Written by: Ken Fallon
The Most Rev. John G. Vlazny, who served as archbishop of the Portland, Ore. Catholic diocese for 15 turbulent years, finally got the answer he’s been waiting to hear on Wednesday.
A year after Vlazny submitted his retirement letter, Pope Benedict XVI approved the retirement request and installed the Most Rev. Alexander K. Sample as his replacement.
The 52-year-old Sample, a bishop from Michigan’s upper peninsula, became the youngest archbishop in the United States. He tweeted Tuesday morning that “As of 6:00 a.m. EST I have gone from being the Bishop of Marquette to the Archbishop-Designate of Portland in OR. Please pray for me!”
Vlazny became archbishop in October 1997, jumping from Minnesota into the heart of a priest sex-abuse scandal only beginning to gain exposure. By 2007, the Portland archdiocese had completed a bankruptcy reorganization plan, agreeing to pay almost 180 abuse victims some $70 million and to release thousands of documents that spelled out the extent of the abuse.
“It is my sincere prayer that our ability to compensate the many victims will assist them in their efforts to achieve personal healing and peace of heart,” Vlazny said at a press conference when the bankruptcy was approved. “I pray for them daily and I know that the Catholic people of Oregon join me in asking God to bless them.”
Vlazny, now 75, was never implicated in the scandal, but the subsequent release of internal documents made it clear that the archdiocese covered up the scandal in the years since the abuses happened in the mid-20th century.
Sample comes to Oregon with a reputation for social media savvy – in addition to Twitter, he has a Facebook page, and uses podcasts and YouTube – and high expectations from church leadership. Noted Catholic blogger Rocco Palmo observed the impressive turnout for his Michigan ordination in 2006 and called him someone who is “going places” within the church.
He’ll need every bit of that savvy as he leads western Oregon’s 415,000 Catholics. The Northwest is considered one of the nation’s most “unchurched” regions, with one in four residents claiming no religious identification; about half that percentage claim membership in Oregon Catholic churches.

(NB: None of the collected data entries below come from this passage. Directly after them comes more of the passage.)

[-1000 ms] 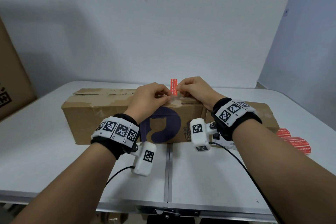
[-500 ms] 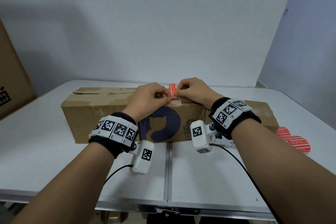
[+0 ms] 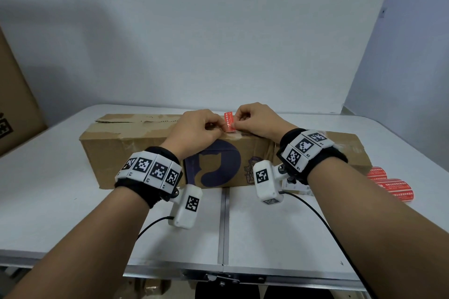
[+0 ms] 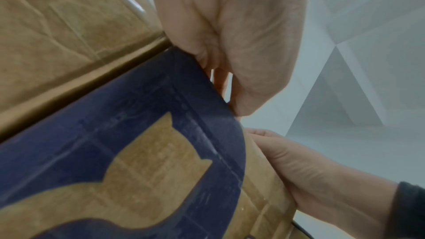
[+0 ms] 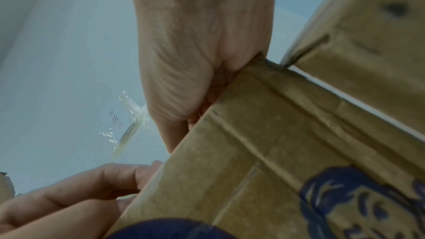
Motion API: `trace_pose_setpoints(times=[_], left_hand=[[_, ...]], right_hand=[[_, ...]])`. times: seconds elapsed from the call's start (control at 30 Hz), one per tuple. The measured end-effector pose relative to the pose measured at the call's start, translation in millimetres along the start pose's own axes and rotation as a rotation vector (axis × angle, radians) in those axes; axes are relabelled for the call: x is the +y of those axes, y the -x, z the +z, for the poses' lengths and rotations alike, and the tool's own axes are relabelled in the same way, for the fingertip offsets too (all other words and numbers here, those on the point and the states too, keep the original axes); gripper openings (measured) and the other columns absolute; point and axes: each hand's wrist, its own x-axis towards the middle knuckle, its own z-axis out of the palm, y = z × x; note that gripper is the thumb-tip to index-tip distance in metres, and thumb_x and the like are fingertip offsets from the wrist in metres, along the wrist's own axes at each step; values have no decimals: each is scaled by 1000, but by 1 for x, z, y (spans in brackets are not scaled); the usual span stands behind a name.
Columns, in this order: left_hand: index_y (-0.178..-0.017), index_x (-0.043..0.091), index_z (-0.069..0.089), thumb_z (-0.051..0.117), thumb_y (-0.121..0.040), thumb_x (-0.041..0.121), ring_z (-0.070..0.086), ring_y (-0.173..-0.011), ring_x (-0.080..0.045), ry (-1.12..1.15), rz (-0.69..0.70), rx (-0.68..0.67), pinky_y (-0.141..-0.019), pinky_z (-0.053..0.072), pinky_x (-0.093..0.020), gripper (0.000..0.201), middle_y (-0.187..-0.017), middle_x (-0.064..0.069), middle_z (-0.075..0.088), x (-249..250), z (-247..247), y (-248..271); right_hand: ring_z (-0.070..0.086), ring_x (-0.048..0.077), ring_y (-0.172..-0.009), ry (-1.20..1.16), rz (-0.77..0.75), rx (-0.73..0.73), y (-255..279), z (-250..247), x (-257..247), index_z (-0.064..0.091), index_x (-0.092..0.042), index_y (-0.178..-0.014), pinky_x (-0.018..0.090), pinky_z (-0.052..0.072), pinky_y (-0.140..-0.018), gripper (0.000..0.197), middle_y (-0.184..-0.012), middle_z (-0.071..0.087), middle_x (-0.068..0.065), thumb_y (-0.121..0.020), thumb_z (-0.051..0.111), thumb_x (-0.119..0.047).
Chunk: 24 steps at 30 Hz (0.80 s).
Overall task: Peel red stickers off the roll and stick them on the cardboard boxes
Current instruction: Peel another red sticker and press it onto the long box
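A long cardboard box point(image 3: 136, 153) with a dark blue cat logo point(image 3: 213, 165) lies across the white table. Over its top front edge, a small red sticker point(image 3: 229, 122) stands between both hands. My left hand point(image 3: 194, 133) pinches its left side and my right hand point(image 3: 255, 121) pinches its right side. The sticker's lower end reaches the box top; whether it touches I cannot tell. The wrist views show only the heel of each hand point(image 4: 230, 43) point(image 5: 202, 52) against the box face, and the sticker is hidden there. Red sticker rolls point(image 3: 391, 185) lie at the right, beside the box.
A larger cardboard box point(image 3: 14, 109) stands at the far left edge of the table point(image 3: 48, 201). A seam point(image 3: 224, 221) runs down the table's middle. White walls close off the back and right. Cables hang from both wrist cameras toward the front edge.
Both hands have lowered the sticker from above the box down to its top edge. The box and rolls have not moved.
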Motion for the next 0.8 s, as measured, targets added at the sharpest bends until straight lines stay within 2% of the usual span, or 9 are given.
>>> trace_pose_setpoints(times=[0.2, 0.3, 0.4, 0.47, 0.53, 0.7, 0.8], left_hand=[[-87, 30, 75, 58, -80, 16, 61, -92, -13, 8, -15, -7, -88, 49, -37, 23, -94, 6, 70, 4, -2, 2], [-86, 29, 75, 59, -80, 16, 61, -91, -13, 23, -17, -5, -87, 49, -37, 22, -94, 6, 70, 4, -2, 3], [-86, 29, 75, 59, -81, 17, 61, -92, -14, 29, -19, -9, -86, 49, -35, 21, -95, 6, 70, 4, -1, 3], [-87, 29, 75, 60, -81, 17, 61, -93, -14, 30, -16, -10, -86, 49, -31, 21, -96, 6, 70, 4, -1, 3], [-88, 28, 75, 60, -82, 16, 61, -93, -13, 34, -16, -8, -86, 48, -30, 20, -97, 5, 70, 4, -1, 3], [-87, 28, 75, 59, -82, 16, 62, -92, -13, 43, -10, -7, -87, 50, -33, 20, -97, 5, 70, 5, -2, 3], [-88, 27, 73, 57, -83, 14, 60, -91, -12, 18, -3, -10, -80, 47, -23, 22, -96, 6, 69, 4, -2, 3]], right_hand=[[55, 7, -71, 41, 2, -2, 0, 2, 2, 68, -11, -91, 18, 41, -66, 15, -76, 60, -9, -81, 69, -21], [57, 12, -81, 75, 10, 28, -1, 1, 3, 60, -11, -105, 20, 42, -67, 31, -93, 59, -3, -79, 71, -24], [58, 21, -99, 98, 30, 42, -5, 2, 5, 53, -15, -106, 25, 42, -78, 37, -111, 52, 3, -78, 72, -29], [52, 23, -111, 144, 49, 43, -7, 3, 8, 53, -20, -104, 28, 41, -87, 34, -113, 46, 2, -79, 71, -34], [47, 24, -118, 181, 84, 47, -10, 5, 9, 57, -18, -107, 31, 40, -92, 37, -118, 49, 5, -80, 70, -39], [51, 26, -115, 225, 120, 59, -13, 5, 2, 60, -10, -112, 35, 41, -100, 44, -119, 61, 8, -82, 68, -42], [54, 26, -110, 220, 127, 90, -16, 7, 0, 61, -7, -106, 36, 41, -99, 41, -112, 64, 8, -82, 68, -40]])
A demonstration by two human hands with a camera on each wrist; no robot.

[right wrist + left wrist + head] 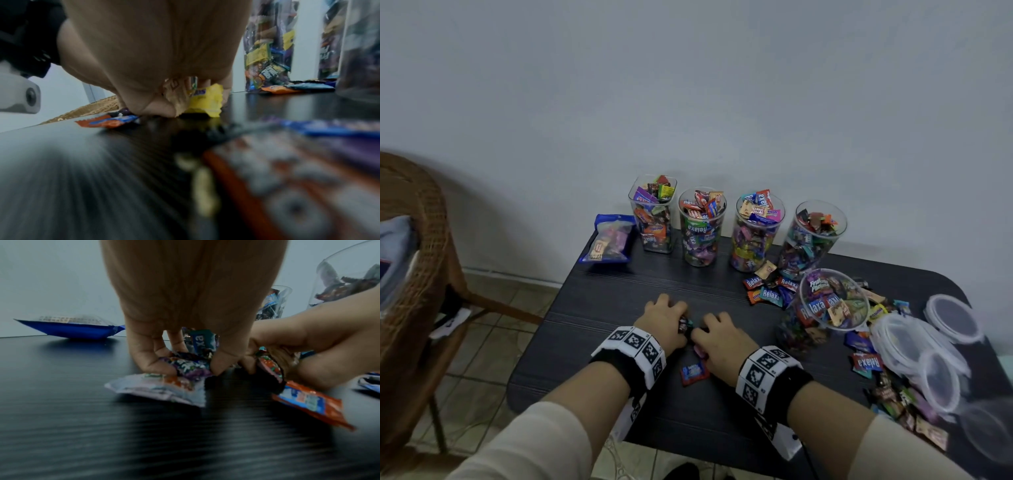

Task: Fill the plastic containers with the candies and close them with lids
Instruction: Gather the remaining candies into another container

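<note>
Both hands rest side by side on the black table (602,308), gathering wrapped candies. My left hand (666,317) curls its fingers (148,360) round a purple candy (189,368) and a teal one. My right hand (717,334) grips a yellow candy (207,102) and others. A red-and-blue candy (694,372) lies loose between my wrists. Several clear containers full of candies stand along the back: a square one (654,214) and round ones (702,226). A nearer round container (825,308) is full too. Clear lids (914,346) are stacked at the right.
A blue candy bag (611,238) lies at the table's back left. Loose candies (770,287) are scattered around the right-hand containers and near the front right edge. A wicker chair (417,260) stands left of the table. The wall is right behind the containers.
</note>
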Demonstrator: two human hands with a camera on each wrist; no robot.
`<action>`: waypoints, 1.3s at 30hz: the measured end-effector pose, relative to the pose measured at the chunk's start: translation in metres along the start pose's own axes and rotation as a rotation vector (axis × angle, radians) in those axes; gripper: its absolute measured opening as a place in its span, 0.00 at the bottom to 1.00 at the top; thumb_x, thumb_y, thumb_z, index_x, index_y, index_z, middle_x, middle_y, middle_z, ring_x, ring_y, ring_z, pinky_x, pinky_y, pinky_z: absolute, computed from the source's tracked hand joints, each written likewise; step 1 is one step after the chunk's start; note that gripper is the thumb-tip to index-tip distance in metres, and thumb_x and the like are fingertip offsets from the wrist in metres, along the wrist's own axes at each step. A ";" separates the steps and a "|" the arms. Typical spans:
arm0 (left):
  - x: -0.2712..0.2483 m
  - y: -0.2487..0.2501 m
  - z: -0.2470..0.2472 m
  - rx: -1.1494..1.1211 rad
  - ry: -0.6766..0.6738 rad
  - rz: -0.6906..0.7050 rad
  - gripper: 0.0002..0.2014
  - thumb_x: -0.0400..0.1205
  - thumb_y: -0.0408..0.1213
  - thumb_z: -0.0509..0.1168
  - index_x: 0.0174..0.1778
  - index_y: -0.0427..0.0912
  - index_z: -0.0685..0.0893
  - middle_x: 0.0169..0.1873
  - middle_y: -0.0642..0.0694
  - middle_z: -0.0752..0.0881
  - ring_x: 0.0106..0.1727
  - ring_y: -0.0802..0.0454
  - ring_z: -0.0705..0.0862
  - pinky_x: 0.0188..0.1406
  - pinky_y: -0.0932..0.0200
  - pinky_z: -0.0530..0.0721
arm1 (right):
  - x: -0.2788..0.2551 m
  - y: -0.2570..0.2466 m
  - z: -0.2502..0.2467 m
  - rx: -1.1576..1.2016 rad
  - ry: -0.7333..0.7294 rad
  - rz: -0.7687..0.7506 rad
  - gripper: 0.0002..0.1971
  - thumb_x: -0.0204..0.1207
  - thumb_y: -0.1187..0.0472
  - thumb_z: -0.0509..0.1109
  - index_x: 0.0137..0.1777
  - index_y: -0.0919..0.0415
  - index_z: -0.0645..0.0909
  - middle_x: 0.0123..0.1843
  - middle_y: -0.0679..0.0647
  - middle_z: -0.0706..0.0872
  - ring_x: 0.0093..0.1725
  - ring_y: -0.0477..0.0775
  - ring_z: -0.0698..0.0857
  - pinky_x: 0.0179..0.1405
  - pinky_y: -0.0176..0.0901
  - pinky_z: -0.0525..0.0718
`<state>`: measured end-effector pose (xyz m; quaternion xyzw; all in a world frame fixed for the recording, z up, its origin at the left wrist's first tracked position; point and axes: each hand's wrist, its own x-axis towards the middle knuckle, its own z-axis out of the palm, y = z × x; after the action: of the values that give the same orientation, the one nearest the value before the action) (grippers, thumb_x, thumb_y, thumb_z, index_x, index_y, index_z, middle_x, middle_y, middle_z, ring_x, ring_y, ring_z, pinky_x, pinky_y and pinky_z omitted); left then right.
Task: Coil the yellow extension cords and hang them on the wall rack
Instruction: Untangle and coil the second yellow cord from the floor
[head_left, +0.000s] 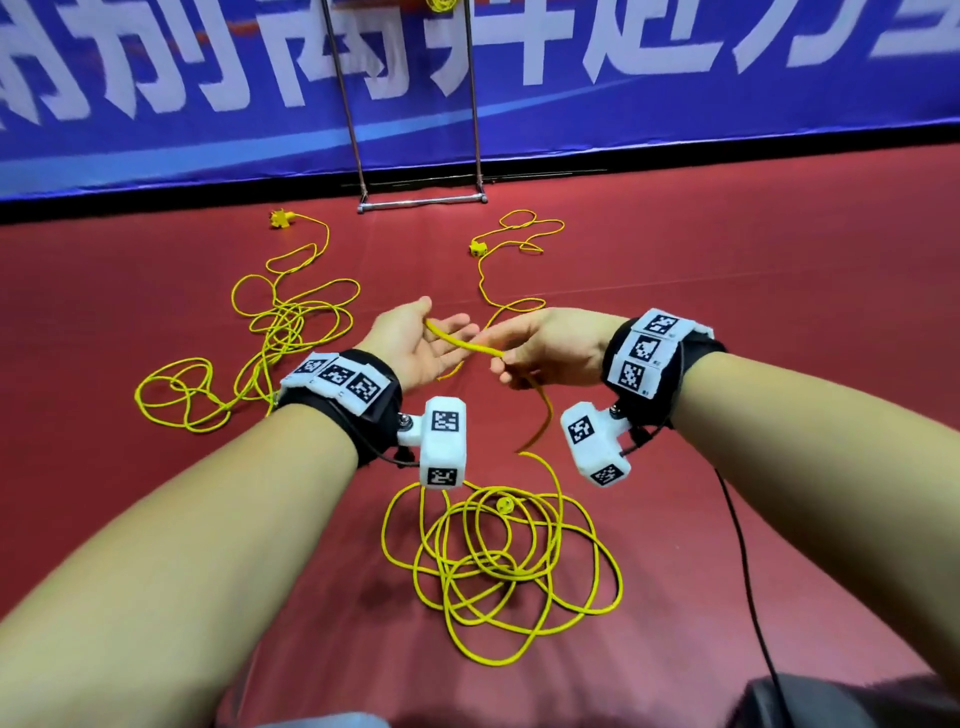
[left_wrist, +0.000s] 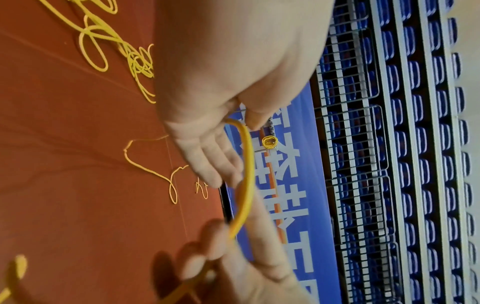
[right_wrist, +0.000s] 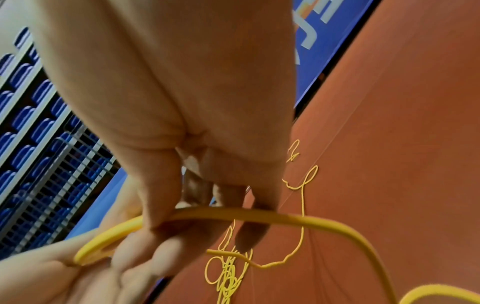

But at a press conference Wednesday in Portland, Sample was undeterred.
“To me, some might look at the small percentage and say, ‘Boy, that’s a tough area to go into to be the Catholic archbishop.’ I kind of see it as the opposite. I see this as rich, fertile ground for the planting of the seeds of the New Evangelization,” he said, referring to a Catholic initiative to reach out to those who have experienced a “crisis of faith” and to non-believers. “What I would hope to do is help people who are of a very spiritual nature but maybe who don’t profess any particular religious belief, connect that longing in their heart…with who I believe is the answer to that longing, and that is the Lord Jesus.”
Like his predecessor, Sample adheres to Catholic doctrine on controversial social issues. His Facebook page shows many photos from the March for Life, a pro-life gathering that was held Jan. 25 in Washington, D.C. to mark the 40th Anniversary of the Roe v. Wade court decision that legalized abortion.
In Wednesday’s press conference, he said he stands by the church’s position regarding same-sex marriage, “but that should never take away from the dignity of the human person.”
That same day, he was quoted on LifeSiteNews.com as saying he would do whatever he could to oppose the Obama administration’s health-care mandates regarding birth control. “I would be willing to go to jail in defense of religious liberty,” he said.
In 2009, he spoke out against a decision by the University of Notre Dame to invite President Obama to give the commencement speech, citing the president’s support for embryonic stem-cell research and abortion.